You don't know how happy it makes me to find out there's another transplant recipient out there that's already nursing! Thank you for doing this interview!! I really appreciate reading about these topics!

Specializes in Nephrology.

I was always very honest with both my school of nursing and my physicians. I did have one professor who was very harsh with me and told me I should have chosen a different profession, a happen to have a check up with my transplant surgeon just a few days after. So, with tears running down my face, I asked, " Should I not be a nurse??" He smiled at me and asked if if washed my hands, I said yes... he said do you use your PPE.... I replied yes.... and he told me that as a transplant recipient, the majority of us are just more aware. We are more cautious, and as long as we stay that way, we have just as much right as anyone else to follow our dreams. My surgeon even called the professor. I never had another problem.

Having said all that, prior to joining Fresenius, I worked with post surgery patients, med surg patient, and even floated the ED. I always wash my hands, I always wear my PPE, and have never had an issue.

Specializes in Peds, Med-Surg, Disaster Nsg, Parish Nsg.

Bridgette, thanks so much for telling your story and then coming to the site to respond to questions!

4 hours ago, BChandler said:

I was always very honest with both my school of nursing and my physicians. I did have one professor who was very harsh with me and told me I should have chosen a different profession, a happen to have a check up with my transplant surgeon just a few days after. So, with tears running down my face, I asked, " Should I not be a nurse??" He smiled at me and asked if if washed my hands, I said yes... he said do you use your PPE.... I replied yes.... and he told me that as a transplant recipient, the majority of us are just more aware. We are more cautious, and as long as we stay that way, we have just as much right as anyone else to follow our dreams. My surgeon even called the professor. I never had another problem.

Having said all that, prior to joining Fresenius, I worked with post surgery patients, med surg patient, and even floated the ED. I always wash my hands, I always wear my PPE, and have never had an issue.

What you mentioned is what I'm afraid of -- the whole "Why are you here you're immunocompromised, blah, blah, blah." Yes, it's true we are more aware and cautious of washing our hands and surrounding areas. Even after I use the restroom, I still wash my hands as I did when I did PD treatments at home. The funny thing is, in the 3 years I've had my transplant, I've only gotten sick once and it was a cold that lasted 3 days. Nothing after that. Imagine that. I'm healthier than most of my family when it comes to flu and cold season because I am very cautious.

It was fantastic to hear your story. I really was searching and hoping to read about somebody like you, a transplant recipient, who is working as a nurse. This gives me a lot of motivation to pursue my goal. Thank you for doing this interview and thank you to traumaRUs for doing the interview. You both are fantastic!
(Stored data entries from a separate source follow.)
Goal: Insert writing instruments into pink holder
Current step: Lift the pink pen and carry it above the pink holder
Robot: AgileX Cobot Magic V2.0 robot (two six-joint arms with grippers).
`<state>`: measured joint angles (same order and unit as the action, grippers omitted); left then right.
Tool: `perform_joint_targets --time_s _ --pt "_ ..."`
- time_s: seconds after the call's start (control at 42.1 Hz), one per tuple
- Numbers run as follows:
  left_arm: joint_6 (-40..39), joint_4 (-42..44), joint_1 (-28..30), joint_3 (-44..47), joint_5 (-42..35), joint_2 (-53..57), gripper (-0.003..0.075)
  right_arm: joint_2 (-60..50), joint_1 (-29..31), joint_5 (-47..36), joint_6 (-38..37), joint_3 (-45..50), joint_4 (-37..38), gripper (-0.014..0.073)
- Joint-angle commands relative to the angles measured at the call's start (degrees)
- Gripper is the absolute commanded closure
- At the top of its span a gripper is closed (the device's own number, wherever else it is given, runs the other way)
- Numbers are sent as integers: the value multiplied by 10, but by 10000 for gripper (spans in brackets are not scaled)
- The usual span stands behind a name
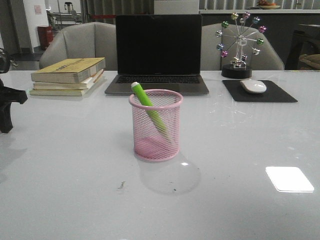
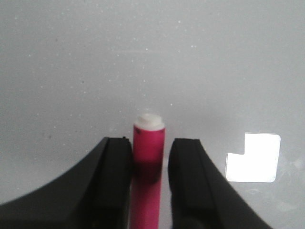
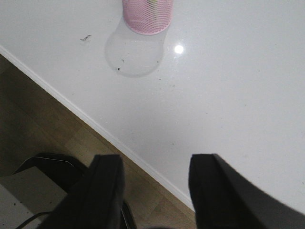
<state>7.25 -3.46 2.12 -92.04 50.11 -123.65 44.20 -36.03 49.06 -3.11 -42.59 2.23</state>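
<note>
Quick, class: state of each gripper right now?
Left gripper: shut on the magenta marker.
Right gripper: open, holding nothing.

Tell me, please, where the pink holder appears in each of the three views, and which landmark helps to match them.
Front view: the pink holder stands mid-table, before the laptop, the green marker leaning inside.
Left wrist view: not in it; only the magenta marker between the jaws.
Right wrist view: only its lower part, at the picture's upper edge.
Shared landmark: the dark scuff mark on the table near the holder.
</note>
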Motion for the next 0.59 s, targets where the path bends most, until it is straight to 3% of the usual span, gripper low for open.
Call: perform_joint_targets --time_s 0.0,0.119,0.285,0.569 --pt "2 -4 1 -12 -1 27 556 -3 3 -30 2 -16 10 160" --pt "2 -19 1 -10 -8 51 627 -3 3 -30 2 -16 10 160" --pt "68 -93 -14 40 -71 140 629 -3 3 -30 2 -16 10 160" --pt "75 -116 -129 241 -340 365 629 -3 3 -30 2 -16 10 160"
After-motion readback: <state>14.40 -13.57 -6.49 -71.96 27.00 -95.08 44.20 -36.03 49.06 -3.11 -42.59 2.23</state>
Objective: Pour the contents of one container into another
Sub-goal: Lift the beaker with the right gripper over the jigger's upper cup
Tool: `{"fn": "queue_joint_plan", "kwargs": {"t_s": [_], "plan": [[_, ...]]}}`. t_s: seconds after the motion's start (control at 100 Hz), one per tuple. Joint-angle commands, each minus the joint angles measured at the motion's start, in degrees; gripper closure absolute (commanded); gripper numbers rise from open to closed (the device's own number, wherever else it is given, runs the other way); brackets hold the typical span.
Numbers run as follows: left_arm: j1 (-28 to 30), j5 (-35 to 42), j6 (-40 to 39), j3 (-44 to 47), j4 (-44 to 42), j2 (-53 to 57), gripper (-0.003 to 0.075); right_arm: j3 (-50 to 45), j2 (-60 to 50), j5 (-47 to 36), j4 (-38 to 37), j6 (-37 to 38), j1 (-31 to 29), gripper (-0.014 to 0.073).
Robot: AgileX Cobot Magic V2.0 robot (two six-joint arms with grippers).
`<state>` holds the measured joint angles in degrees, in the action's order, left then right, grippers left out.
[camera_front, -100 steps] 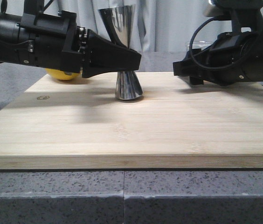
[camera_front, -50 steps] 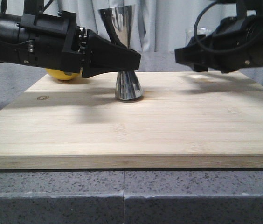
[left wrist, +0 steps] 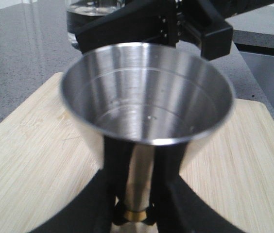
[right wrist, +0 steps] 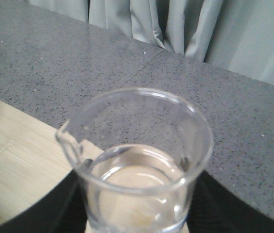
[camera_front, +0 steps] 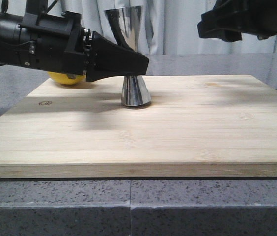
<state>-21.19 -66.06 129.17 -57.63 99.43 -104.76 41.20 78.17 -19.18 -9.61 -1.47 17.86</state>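
Two end effectors engaged: left clamps jigger waist; right apparently grips half-full beaker, raised well apart. Overshooting tilt risks spillage onto board.

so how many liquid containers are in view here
2. The shiny steel hourglass jigger stands on the bamboo board, gripped at its waist by the left gripper. The clear glass beaker, holding clear liquid, sits in the raised right gripper.
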Motion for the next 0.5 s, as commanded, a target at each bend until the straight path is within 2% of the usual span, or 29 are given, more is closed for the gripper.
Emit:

Specializes in Nephrology, Cardiology, ER, ICU.

A very good friend of mine was a renal transplant recipient and she worked ED in a very busy level one trauma center.

Now as a nephrology APRN, transplant recipients can pretty much work where they want to - as Bridgette stated, its always going to be a matter of common sense: wash your hands, wear PPE, etc..

I will add that in the ED you can encounter illness that might put a transplant recipient at risk simply because you don't know the history of the pt prior to seeing them....my only caveat.

Thanks again Bridgette for telling your story!